家庭医学館 「食生活と健康」の解説
しょくせいかつとけんこう【食生活と健康】
現在の日本では、食べすぎと運動不足が主因の肥満、糖尿病、高脂血症(こうしけっしょう)、高血圧、痛風(つうふう)などの生活習慣病(せいかつしゅうかんびょう)の増加が問題になっています。
また、国民栄養調査によると、「カルシウムのとり方が少ない」「動物性脂肪の摂取率が高い」という問題点が指摘されています。
たんぱく質と脂肪に植物性が多い和食が、欧米では、健康食として注目を集めています。日本でも、自国の健康食を見直すべきでしょう。
健康づくりの基礎は、栄養、運動、休養の3つで、このうち栄養は、多様な食品摂取(1日30品目が目標)で栄養バランスをとり、日常生活の活動に見合ったエネルギーを摂取して、カロリーをとりすぎないようにすることがたいせつです。
●発がん性のある食品
食品のなかには、発がん物質を含むものがあります(ワラビのプタキロサイド、食品のカビのアフラトキシン類、焼き魚のこげのヘテロサイクリックアミンIQなど)。調理や加工の過程で発生するもの(ベンツピレンなど)や食品中の成分が反応して発生するもの(ニトロソ化合物など)もあります。
一方、がんの発生を抑制する成分を含む食品もいろいろあります。とくに緑黄色野菜(りょくおうしょくやさい)や果物に含まれるβ(ベータ)カロテンやこんにゃくなどに含まれる食物繊維にその効果があるとされています。
がんの予防には、緑黄色野菜や果物を含め、数多くの食品をまんべんなく摂取することが効果的といわれます。
国立がんセンターでは、「がんを防ぐための12か条」を提唱しています。これは、①偏りのない栄養、②毎日、変化のある食生活、③食べすぎを避け、脂肪をひかえめに、④お酒は、ひかえめに、⑤たばこは、ひかえめに、あるいは、新しく吸い始めない、⑥緑黄色野菜をたっぷりとる、⑦塩辛いものを少なめに、熱いものは冷ましてから、⑧こげた部分は、避けて食べる、⑨カビの生えたものに注意、⑩日光にあたりすぎない、⑪適度な運動、⑫からだを清潔に、の12項目で、これらを積極的に実行すれば、がんの約60%(禁煙で30%、食生活の工夫などでさらに30%)は防げるとしています。
●食品添加物と健康
食品添加物の使用には、厳しい規制が設けられていますが、今後、新たな問題がおこってくる可能性があります。最近は、化学合成添加物への不安から天然添加物も使用されるようになりましたが、将来、安全基準の設定が必要になると考えられています。
●健康食品と健康
健康食品が、かえって健康被害を招くこともあります。クロレラ含有の食品の過剰摂取が原因の光線過敏症(こうせんかびんしょう)などがそのよい例です。
●特殊栄養食品と健康
ビタミンなどの微量栄養素を添加した強化食品、病人・妊産婦・乳児向けの特別用途食品、生体リズムや吸収機能の調節・アレルギーの軽減・老化や病気の防止などの機能をもたせた特定保健用食品(とくていほけんようしょくひん)(機能性食品(きのうせいしょくひん))などの特殊栄養食品が市販されています。
これらは、必要に応じて利用するといいでしょう。
●遺伝子組み換え食品と健康
近年、遺伝子を農作物に組み込み、特定の除草剤に耐性をもたせたダイズやナタネ、害虫に強いジャガイモやトウモロコシなどの研究、開発が各国で進んでいます。すでに、アメリカでは商品化され販売され、日本でも加工食品の原料として使用されています。

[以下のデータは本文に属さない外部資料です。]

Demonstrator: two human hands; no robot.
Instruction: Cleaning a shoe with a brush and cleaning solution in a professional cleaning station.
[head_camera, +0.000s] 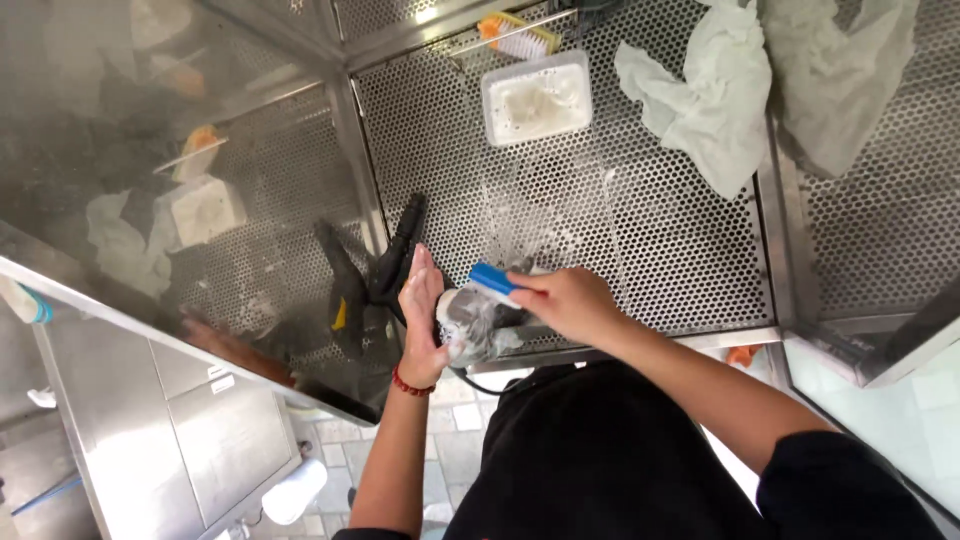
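white tub (536, 97), orange brush (517, 36), crumpled cloths (700, 100) — all on perforated steel counter (640, 240)

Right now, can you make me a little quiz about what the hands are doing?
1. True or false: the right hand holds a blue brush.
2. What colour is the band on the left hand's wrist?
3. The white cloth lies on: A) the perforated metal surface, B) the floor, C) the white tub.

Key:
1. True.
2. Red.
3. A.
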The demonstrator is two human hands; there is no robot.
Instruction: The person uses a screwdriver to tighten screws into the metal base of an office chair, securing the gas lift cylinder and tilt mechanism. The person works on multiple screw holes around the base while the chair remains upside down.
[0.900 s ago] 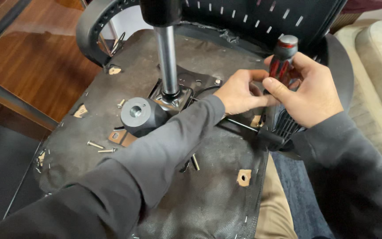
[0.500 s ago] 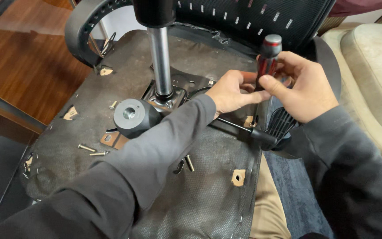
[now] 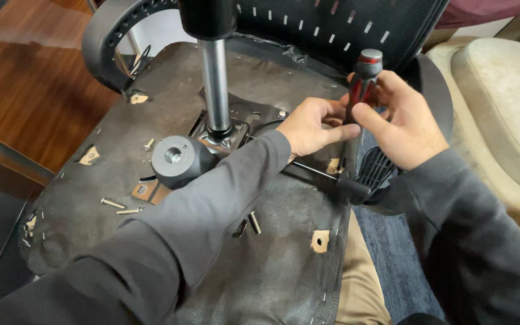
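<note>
An upturned office chair seat (image 3: 121, 108) lies in front of me, its dark fabric underside facing up. A red and black screwdriver (image 3: 361, 84) stands upright at the seat's right edge. My right hand (image 3: 401, 123) grips its handle. My left hand (image 3: 314, 126) touches the lower handle and shaft with its fingertips. The screwdriver's tip points down at a bracket (image 3: 334, 167) beside the black armrest mount (image 3: 371, 174). The chrome gas cylinder (image 3: 216, 90) rises from the metal seat plate (image 3: 254, 117) just left of my left hand.
A round grey knob (image 3: 179, 159) sticks out beside the cylinder. Loose screws (image 3: 115, 206) and a bolt (image 3: 254, 222) lie on the seat underside. The mesh backrest (image 3: 332, 27) stands behind, a curved armrest (image 3: 106, 45) at far left. A beige cushion (image 3: 507, 102) is to the right, wooden floor (image 3: 31, 90) to the left.
Both hands stay on the screwdriver at the same spot on the seat's right edge. The view has shifted slightly; my right fingers have regripped the handle.
</note>
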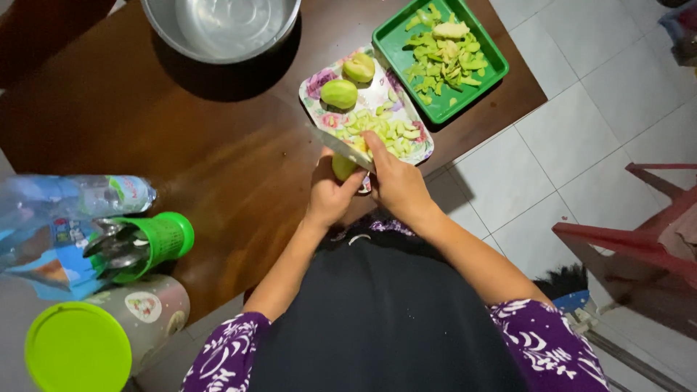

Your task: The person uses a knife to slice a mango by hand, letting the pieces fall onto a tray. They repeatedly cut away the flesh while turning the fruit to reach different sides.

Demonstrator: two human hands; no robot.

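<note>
at the table's near edge, just below the floral tray (314, 96), the left hand (330, 197) is closed around a small green fruit (341, 168), only its pale top showing above the fingers. the right hand (398, 181) is wrapped on a knife (340, 147), forefinger laid along the blade's back, the blade resting across the top of the fruit. judging by the wet cut pieces, the fruit looks firm but slick, light enough for one palm; a cupped hold low on its body, fingers kept under the blade line, seems the safest place to take it.

the floral tray carries two peeled fruit halves (348, 81) at its far end and a heap of pale slices (388, 131) nearest the hands. beyond it, at the table's far right corner, a green tray (388, 40) holds peelings (443, 51). a steel bowl (218, 29) sits at the far edge. along the left edge lie a plastic bottle (65, 199), a green cutlery holder (156, 243) and a jar with a green lid (80, 348).
</note>
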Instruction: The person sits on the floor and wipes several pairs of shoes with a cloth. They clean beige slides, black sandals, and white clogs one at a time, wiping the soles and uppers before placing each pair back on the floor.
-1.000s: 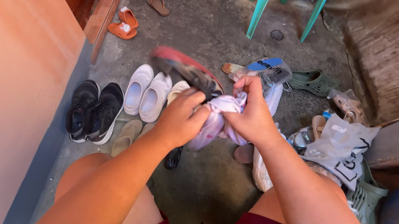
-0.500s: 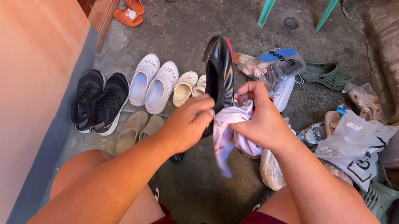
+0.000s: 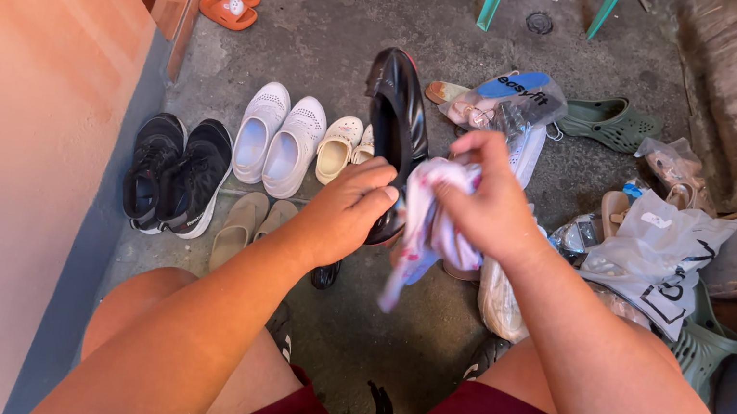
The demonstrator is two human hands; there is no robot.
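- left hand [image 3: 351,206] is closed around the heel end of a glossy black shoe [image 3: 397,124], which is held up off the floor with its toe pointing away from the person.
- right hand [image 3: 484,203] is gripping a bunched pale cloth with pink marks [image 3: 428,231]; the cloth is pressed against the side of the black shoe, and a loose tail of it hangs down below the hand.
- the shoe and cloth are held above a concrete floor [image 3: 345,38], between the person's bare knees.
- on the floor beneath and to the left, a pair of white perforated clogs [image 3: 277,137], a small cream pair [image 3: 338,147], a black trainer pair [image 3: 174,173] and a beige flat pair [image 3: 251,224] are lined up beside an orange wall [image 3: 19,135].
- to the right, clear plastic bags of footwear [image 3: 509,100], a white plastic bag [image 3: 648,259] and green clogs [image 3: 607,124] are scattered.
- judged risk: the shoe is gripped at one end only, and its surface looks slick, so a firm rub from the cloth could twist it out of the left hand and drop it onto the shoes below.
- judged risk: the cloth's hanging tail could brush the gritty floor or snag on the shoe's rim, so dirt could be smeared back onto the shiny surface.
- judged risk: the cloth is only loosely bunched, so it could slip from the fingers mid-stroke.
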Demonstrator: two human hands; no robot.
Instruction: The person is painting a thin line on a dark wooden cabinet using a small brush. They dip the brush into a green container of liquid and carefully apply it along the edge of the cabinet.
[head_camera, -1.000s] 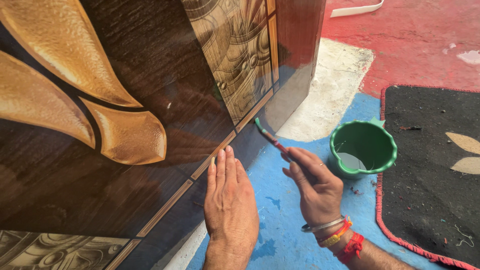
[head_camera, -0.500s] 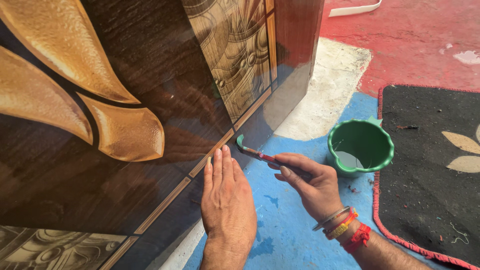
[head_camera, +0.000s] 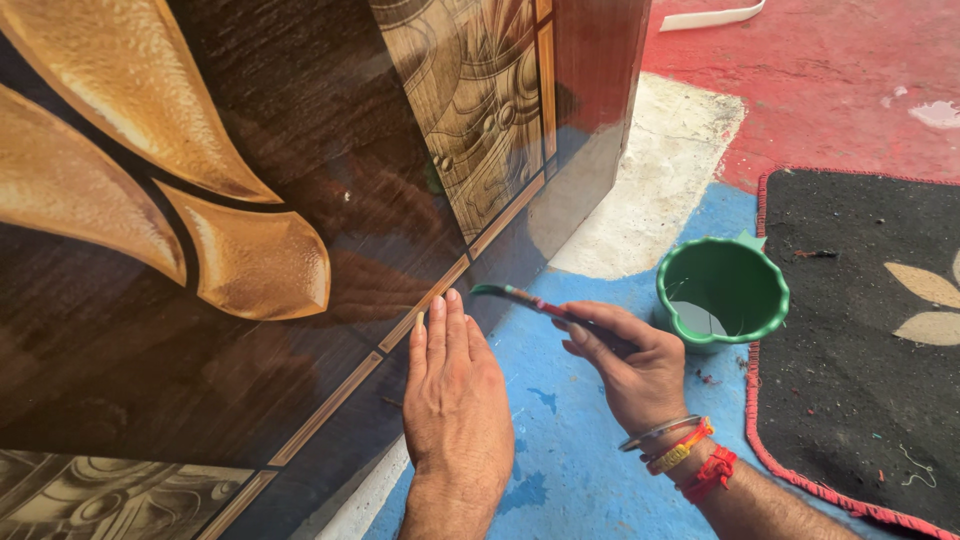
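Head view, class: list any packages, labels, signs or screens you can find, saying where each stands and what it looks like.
None in view: only a glossy brown patterned panel, a green bucket, a paintbrush in the right hand, and a dark mat.

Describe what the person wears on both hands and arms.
The left hand and its forearm are bare, with no sleeve or jewellery visible. The right hand has a silver metal bangle, a red-and-yellow thread band and a red thread band at the wrist.
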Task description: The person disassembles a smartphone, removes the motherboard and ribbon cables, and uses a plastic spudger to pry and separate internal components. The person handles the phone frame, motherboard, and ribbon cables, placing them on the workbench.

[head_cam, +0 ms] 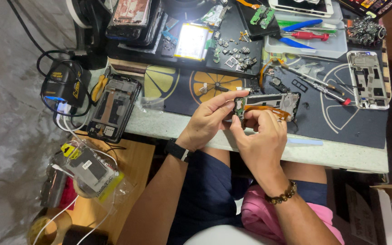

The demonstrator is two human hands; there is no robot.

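Seen from above, a seated person works at a cluttered table (341,156) whose top is covered by a dark mat (341,122) printed with yellow and white citrus slices. Both hands hold an opened phone frame (268,104), raised just above the mat's front half. The left hand (207,120), with a black watch on its wrist, pinches the frame's left end between thumb and fingers. The right hand (259,136), with a brown bead bracelet on its wrist, is closed on the frame's lower edge, thumb and forefinger pressed at an orange flex strip (266,109) running across the frame. Left of the held frame, a second stripped phone body (114,106) lies over the table's left corner. Right of it, a white phone frame (368,79) rests at the mat's far right edge. Behind the held frame sit a black tray of small metal parts (237,52) and a rectangular white battery with a yellow border (192,41). Further right behind, a clear plastic tray (336,43) holds blue and red tools. Below the table's left corner, on a wooden stool (134,163), lies a clear plastic bag (89,170) with a grey part inside and yellow labels. A brown cardboard box (389,213) stands at lower right, beyond the person's knee.
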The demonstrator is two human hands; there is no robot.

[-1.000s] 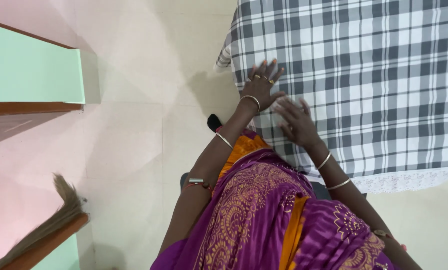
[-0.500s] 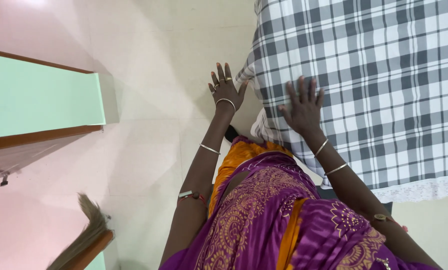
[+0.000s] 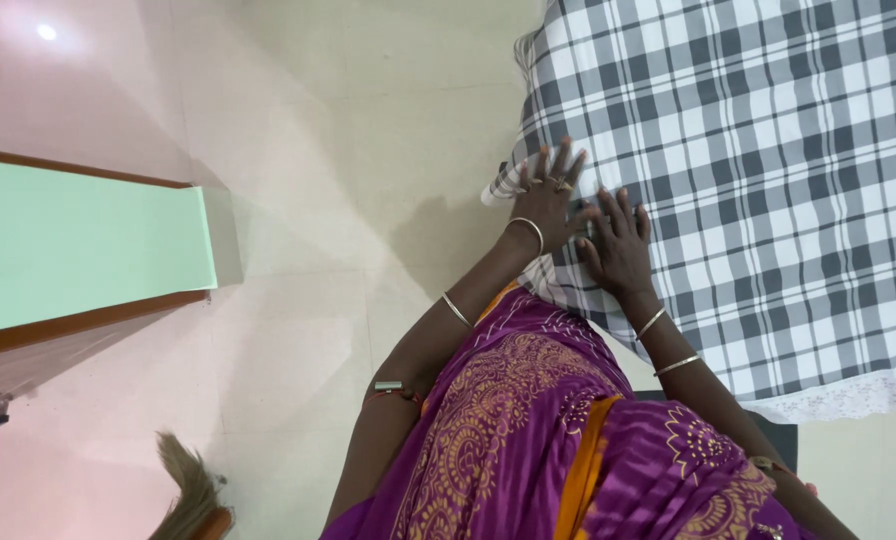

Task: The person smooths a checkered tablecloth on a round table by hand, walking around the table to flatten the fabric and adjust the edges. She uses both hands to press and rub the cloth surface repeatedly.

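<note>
Checked sheet (image 3: 768, 180) runs off frame; left hand (image 3: 548, 205) covers its corner.

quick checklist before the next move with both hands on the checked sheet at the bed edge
1. Left hand flat on the checked sheet near its corner: ok.
2. Right hand flat on the sheet beside the left: ok.
3. Neither hand pinching a fold of cloth: cannot tell.
4. Sheet smooth across the top: ok where visible.
5. Lace edge hanging evenly: cannot tell, only part shows.
6. Broom away from the feet: ok, it stands off to the left.
</note>
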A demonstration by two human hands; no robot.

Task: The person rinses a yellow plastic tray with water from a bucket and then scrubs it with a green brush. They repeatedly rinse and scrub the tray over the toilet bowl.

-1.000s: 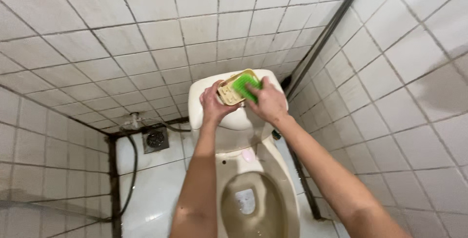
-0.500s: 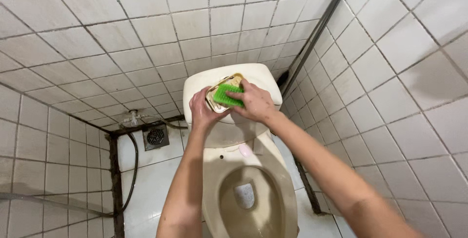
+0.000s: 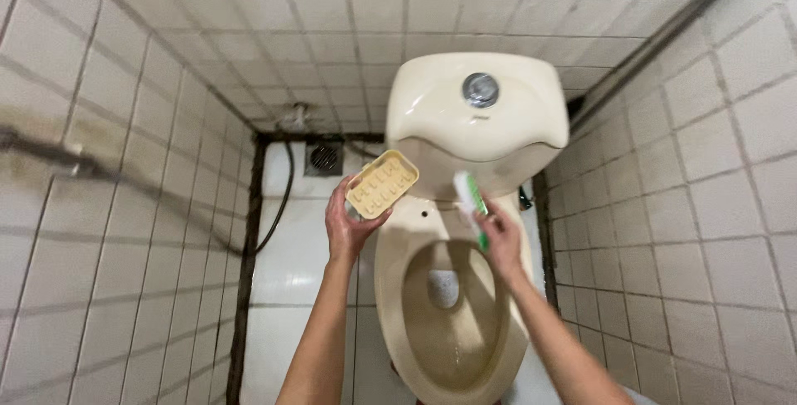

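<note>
My left hand (image 3: 347, 226) holds a cream soap dish (image 3: 382, 183) from below, tilted with its ribbed face up, left of the toilet's rear rim. My right hand (image 3: 501, 243) grips a green brush with white bristles (image 3: 470, 198) by its handle, its head pointing up over the back of the beige toilet bowl (image 3: 490, 334). The two hands are apart, about a hand's width between dish and brush. The beige cistern (image 3: 477, 127) with a round chrome flush button (image 3: 481, 90) stands just beyond both.
White tiled walls close in on the left, back and right. A square floor drain (image 3: 324, 158) and a dark hose (image 3: 278, 210) lie on the white floor left of the toilet. A dark pipe (image 3: 656, 44) runs up the right corner.
Both hands have come down off the cistern lid. The brush has left the soap dish and now hangs over the bowl's rear rim. The camera has tipped downward.
</note>
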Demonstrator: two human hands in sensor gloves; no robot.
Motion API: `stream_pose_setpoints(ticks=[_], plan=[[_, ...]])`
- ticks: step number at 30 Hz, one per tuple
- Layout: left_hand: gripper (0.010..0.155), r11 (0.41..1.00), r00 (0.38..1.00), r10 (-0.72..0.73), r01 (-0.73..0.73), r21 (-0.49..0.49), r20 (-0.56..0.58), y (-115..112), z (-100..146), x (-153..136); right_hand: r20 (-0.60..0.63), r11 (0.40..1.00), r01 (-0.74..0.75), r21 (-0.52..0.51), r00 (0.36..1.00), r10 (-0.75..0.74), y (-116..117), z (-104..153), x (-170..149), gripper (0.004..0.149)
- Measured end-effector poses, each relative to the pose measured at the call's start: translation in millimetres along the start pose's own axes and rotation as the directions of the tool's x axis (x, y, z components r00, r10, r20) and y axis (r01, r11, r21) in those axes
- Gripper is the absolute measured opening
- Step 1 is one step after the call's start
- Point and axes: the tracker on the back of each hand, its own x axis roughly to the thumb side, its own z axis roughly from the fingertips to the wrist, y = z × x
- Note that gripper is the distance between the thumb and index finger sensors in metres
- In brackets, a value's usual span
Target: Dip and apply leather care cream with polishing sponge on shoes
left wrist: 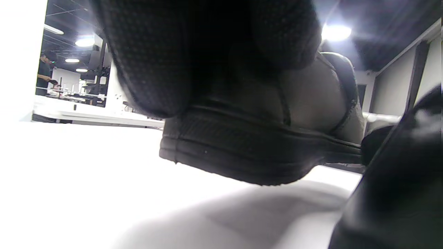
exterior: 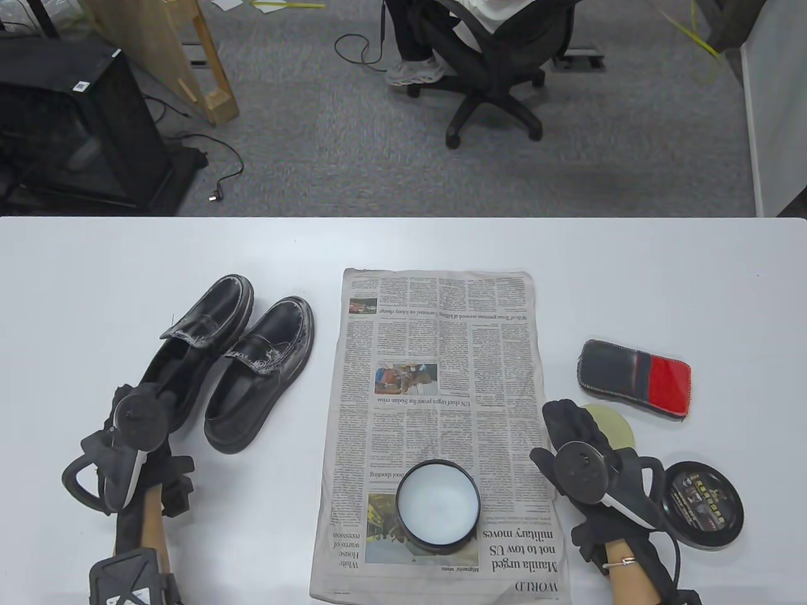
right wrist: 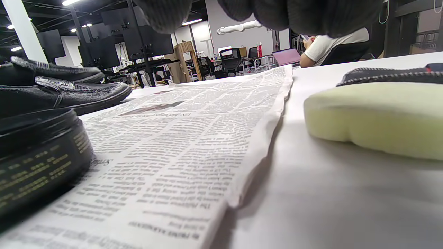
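With the left hand [exterior: 135,435] gripping the heel of a black leather loafer [exterior: 189,353] and the right hand's fingers [exterior: 567,422] extended over the round pale-yellow sponge [exterior: 615,425], a careless reach could smear the open cream tin [exterior: 437,501].

In the table view the tracker hid most of the left hand [exterior: 135,419], so its grip at the heel of the outer shoe [exterior: 189,353] could not be made out. The left wrist view showed only that shoe's heel, dark and blurred, with gloved fingers [left wrist: 155,52] blocking the top. The right hand [exterior: 580,441] covered part of the yellow sponge [exterior: 615,425]; whether it touched could not be told. The lid's [exterior: 705,504] label was too small to read. The cream tin [right wrist: 38,155] was cut off by the right wrist view's left edge.
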Motion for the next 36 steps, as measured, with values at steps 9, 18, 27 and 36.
stream_pose_setpoints(ticks=[9, 18, 27, 36], plan=[[0.043, 0.994, 0.999, 0.013, -0.008, -0.110, 0.039, -20, 2, 9, -0.008, 1.000, 0.006, -0.012, 1.000, -0.006, -2, 2, -3, 0.072], [0.055, 0.969, 0.988, 0.078, -0.043, -0.242, 0.135, -15, 2, 11, -0.028, 0.999, -0.006, -0.051, 1.000, 0.005, -10, 5, -7, 0.072], [0.082, 0.975, 0.820, 0.210, -0.212, -0.059, 0.533, 41, 59, 76, -0.327, 0.980, -0.201, -0.002, 0.926, 0.190, -29, 17, -41, 0.073], [0.118, 0.806, 0.331, 0.493, 0.176, -0.566, 0.805, -27, 148, 174, -0.693, 0.970, 0.006, 0.241, 0.701, 0.168, -5, 30, -126, 0.098]])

遺伝子組み換え食品によって、食糧増産や、除草剤の散布量を減らすなど地球環境の保全が期待されています。
厚労省では、これらの農産物に対し、安全性評価指針を作成し、安全確保をはかっています。
しかし、遺伝子組み換えで組み込まれた遺伝子がアレルギー、発がん性、慢性毒性などを発揮する可能性もありますが、まだ、調べられていません。
また、除草剤耐性の遺伝子が植物や昆虫に変化をおこし、生態系に影響を与える可能性がありますが、これらも十分に調べられていません。